Monitorwand: Geutebrück behält alles im Blick.

Die Kameras von Geutebrück überwachen die französische Zentralbank, den Kreml und das Kanzleramt. Mit neuen Systemen und dem Sichtbarmachen von Werten will das Unternehmen die Marke schärfen und den Umsatz weiter ankurbeln.
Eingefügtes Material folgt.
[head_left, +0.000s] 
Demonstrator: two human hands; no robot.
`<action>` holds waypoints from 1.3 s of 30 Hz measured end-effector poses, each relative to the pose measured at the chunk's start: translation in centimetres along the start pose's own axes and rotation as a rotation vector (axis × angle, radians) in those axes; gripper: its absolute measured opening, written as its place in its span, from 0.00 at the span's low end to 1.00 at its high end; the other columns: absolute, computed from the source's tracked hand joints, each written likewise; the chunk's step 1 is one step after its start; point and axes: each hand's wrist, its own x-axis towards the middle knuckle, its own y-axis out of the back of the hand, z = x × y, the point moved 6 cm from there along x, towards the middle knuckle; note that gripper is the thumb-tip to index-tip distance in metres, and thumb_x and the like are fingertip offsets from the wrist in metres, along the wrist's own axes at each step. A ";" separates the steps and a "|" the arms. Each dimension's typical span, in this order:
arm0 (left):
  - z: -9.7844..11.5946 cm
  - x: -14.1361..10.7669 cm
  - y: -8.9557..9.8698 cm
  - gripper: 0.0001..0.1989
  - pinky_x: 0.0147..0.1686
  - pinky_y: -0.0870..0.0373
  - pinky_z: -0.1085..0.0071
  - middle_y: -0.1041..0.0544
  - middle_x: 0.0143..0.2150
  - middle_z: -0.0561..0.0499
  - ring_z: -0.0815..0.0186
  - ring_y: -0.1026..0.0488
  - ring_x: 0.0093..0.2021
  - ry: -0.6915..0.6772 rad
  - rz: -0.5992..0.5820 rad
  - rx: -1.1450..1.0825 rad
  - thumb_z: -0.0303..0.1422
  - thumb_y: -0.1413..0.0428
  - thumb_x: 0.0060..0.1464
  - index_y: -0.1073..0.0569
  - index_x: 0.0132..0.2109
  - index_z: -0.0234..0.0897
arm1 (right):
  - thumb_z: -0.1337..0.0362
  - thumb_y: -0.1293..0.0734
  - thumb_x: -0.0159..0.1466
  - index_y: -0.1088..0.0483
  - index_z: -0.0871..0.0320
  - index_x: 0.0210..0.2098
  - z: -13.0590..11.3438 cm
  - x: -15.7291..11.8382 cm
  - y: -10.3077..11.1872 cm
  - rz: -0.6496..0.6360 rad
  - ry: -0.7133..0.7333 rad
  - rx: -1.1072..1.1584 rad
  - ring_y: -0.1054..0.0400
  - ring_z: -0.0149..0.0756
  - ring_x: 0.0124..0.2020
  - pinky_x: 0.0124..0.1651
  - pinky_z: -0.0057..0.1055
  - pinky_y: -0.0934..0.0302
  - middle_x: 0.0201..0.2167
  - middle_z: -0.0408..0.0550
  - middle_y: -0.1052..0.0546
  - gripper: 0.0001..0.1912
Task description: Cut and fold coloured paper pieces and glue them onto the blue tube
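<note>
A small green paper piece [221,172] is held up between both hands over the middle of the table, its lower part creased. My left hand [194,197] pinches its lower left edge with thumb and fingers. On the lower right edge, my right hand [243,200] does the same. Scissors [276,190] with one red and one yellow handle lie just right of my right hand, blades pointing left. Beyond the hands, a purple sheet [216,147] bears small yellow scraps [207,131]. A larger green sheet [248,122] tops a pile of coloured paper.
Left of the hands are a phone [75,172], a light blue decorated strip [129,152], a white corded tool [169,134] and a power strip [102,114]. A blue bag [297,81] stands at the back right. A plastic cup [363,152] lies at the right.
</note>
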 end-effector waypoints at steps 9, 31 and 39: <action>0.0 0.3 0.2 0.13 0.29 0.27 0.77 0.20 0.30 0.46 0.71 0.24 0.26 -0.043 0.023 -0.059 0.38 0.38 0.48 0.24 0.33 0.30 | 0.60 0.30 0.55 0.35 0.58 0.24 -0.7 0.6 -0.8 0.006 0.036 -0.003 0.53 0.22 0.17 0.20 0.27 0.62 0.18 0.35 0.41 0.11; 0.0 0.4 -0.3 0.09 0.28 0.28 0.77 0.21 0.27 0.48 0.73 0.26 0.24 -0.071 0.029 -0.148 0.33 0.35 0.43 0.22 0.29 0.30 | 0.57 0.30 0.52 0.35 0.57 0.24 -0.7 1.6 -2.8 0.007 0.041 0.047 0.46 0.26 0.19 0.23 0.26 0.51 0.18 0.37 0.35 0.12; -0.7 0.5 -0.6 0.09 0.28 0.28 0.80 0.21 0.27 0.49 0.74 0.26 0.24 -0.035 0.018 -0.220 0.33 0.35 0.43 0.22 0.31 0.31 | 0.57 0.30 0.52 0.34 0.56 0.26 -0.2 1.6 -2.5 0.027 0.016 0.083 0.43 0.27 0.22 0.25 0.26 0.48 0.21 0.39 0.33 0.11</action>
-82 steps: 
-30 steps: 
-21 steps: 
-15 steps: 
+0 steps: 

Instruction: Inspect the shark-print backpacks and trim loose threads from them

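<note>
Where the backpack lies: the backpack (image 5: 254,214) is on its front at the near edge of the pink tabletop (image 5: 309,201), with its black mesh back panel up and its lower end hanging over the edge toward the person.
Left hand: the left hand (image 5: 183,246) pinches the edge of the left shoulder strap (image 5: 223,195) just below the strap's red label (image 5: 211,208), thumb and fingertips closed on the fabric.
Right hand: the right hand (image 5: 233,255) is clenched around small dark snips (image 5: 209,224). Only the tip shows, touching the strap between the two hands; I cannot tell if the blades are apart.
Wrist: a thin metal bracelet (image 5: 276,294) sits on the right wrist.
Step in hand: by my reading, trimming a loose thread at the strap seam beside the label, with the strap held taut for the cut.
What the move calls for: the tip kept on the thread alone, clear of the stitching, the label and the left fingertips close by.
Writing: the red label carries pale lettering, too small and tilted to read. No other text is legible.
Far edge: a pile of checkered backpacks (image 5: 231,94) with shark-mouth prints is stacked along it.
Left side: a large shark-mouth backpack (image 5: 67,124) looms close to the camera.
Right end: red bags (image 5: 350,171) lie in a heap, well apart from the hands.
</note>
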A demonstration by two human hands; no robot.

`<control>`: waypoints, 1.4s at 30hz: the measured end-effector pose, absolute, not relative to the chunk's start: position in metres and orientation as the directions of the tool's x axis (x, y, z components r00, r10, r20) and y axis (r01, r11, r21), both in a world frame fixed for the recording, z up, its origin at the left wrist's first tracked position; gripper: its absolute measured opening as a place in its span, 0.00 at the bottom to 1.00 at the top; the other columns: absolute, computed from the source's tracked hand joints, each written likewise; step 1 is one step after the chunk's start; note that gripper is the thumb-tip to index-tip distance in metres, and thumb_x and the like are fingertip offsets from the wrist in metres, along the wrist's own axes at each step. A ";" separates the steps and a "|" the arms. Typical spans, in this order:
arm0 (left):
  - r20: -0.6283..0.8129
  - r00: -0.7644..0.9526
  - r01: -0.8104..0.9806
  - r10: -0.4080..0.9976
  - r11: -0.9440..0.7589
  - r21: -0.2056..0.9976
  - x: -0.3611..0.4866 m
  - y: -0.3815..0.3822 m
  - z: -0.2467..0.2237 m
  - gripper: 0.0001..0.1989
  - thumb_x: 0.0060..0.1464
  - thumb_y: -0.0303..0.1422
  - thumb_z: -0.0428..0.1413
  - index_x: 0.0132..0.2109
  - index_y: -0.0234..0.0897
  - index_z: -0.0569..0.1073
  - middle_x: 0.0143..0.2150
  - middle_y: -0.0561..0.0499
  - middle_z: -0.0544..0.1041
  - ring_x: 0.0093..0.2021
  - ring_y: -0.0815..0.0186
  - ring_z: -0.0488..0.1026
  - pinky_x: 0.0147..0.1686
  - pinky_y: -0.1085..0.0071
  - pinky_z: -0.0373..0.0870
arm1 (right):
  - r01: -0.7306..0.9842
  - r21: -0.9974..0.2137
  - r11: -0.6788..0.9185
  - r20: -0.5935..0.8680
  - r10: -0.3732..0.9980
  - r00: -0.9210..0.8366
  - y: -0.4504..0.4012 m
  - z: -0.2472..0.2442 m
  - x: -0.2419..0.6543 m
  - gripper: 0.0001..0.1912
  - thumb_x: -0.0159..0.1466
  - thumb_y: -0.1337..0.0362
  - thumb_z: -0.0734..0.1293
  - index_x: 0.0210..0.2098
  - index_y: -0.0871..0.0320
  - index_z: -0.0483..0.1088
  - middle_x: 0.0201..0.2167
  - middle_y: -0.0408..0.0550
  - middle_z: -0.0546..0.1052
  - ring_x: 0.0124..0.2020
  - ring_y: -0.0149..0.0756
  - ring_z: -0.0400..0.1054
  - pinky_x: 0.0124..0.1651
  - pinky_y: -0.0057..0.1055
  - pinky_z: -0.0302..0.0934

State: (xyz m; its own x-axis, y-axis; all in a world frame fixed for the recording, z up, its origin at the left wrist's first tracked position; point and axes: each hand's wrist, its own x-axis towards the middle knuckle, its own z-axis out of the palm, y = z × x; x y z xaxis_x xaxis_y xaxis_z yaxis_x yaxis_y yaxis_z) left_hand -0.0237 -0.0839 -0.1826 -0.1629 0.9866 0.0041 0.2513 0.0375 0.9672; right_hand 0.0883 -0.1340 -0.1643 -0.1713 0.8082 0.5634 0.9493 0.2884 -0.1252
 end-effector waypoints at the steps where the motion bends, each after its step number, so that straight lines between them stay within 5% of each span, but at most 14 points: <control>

Ihrem Vater und seiner Langeweile hat es Katharina Geutebrück zu verdanken, dass sie heute Geschäftsführerin eines gut laufenden Familienbetriebs ist. Auf dem Brocken im Harz war er in den 60er-Jahren Wartungstechniker für eine Radaranlage der Amerikaner. Diese lief allerdings meist fehlerfrei. Also blieb ihm viel Zeit, sich mit anderen Dingen zu beschäftigen. In einer Fachzeitschrift las er von günstigen japanischen Fotoüberwachungskameras. Diese wollte er importieren und verkaufen. Einigen Kunden hatte er die Kameras schon versprochen. Was er nicht wusste: Der Geschäftspartner in Japan hatte die Vertriebsrechte schon vergeben. Das Tüftlerherz von Thomas Geutebrück begann zu schlagen: Mit einem befreundeten Mechatroniker entwickelte er eine eigene Fotoüberwachungskamera. Im Jahr 1970 gründete er das Unternehmen. Schnell gelang ihm der Durchbruch: XY nannte er seine Kameras – benannt nach der Sendung Aktenzeichen XY. Es war damals die Hochzeit des RAF-Terrorismus. Vor allem Banken hatten Sorge um ihre Sicherheit.

Prominente Kunden

Anfangs waren die Geräte noch klobig, die Systeme funktionierten analog. Lediglich einzelne Bilder konnten aufgenommen werden. Als Speichermedium diente ein Videorecorder. Der Quantensprung kam in den 90er-Jahren mit der Einführung der digitalen Technik. Früh setzte das Familienunternehmen auf die neue Technologie und entwickelte diese weiter. Heute bietet das Unternehmen hochauflösende IP-Kameras und Videomanagementsysteme an. „Die Kundenanforderungen wurden immer größer“, erinnert sich Tochter Katharina Geutebrück. Banken und Behörden waren die ersten Kunden. Heute überwachen ihre Videokameras den Kreml, das Kanzleramt, den Weltraumbahnhof in Kourou oder die Oper in Sydney. Seit mehr als 35 Jahren schätzt die französische Zentralbank die Sicherheitssysteme des Mittelständlers.

Stetiger Wandel

Den digitalen Wandel meisterte auch Katharina Geutebrück: 1997 stieg sie ins Unternehmen ein. Zwei Jahre später übernahm sie die Geschäftsführung von ihrem Vater. Damals hatte die Sicherheitsfirma 80 Mitarbeiter. Heute sind es international 220. Geutebrück bietet zwar auch noch Videoüberwachungskameras an. Doch kommt die Hardware längst nicht mehr aus dem eigenen Hause. „Früher lag der Anteil der Eigenfertigung noch bei 90 Prozent“, sagt Mitgeschäftsführer Christoph Hoffmann. Heute ist es genau umgekehrt. Die Wertschöpfung liegt in der Software. Für das Unternehmen ein notwendiger Schritt: Der Preisdruck bei der Hardware ist durch die zunehmende Vergleichbarkeit enorm. Vor allem aus China kommt der Wettbewerbsdruck. Mit aller Macht versucht etwa das Staatsunternehmen Hikivision, Marktanteile in Europa zu gewinnen. „Wenn es sein muss, verschenken sie auch Geräte“, sagt Hoffmann.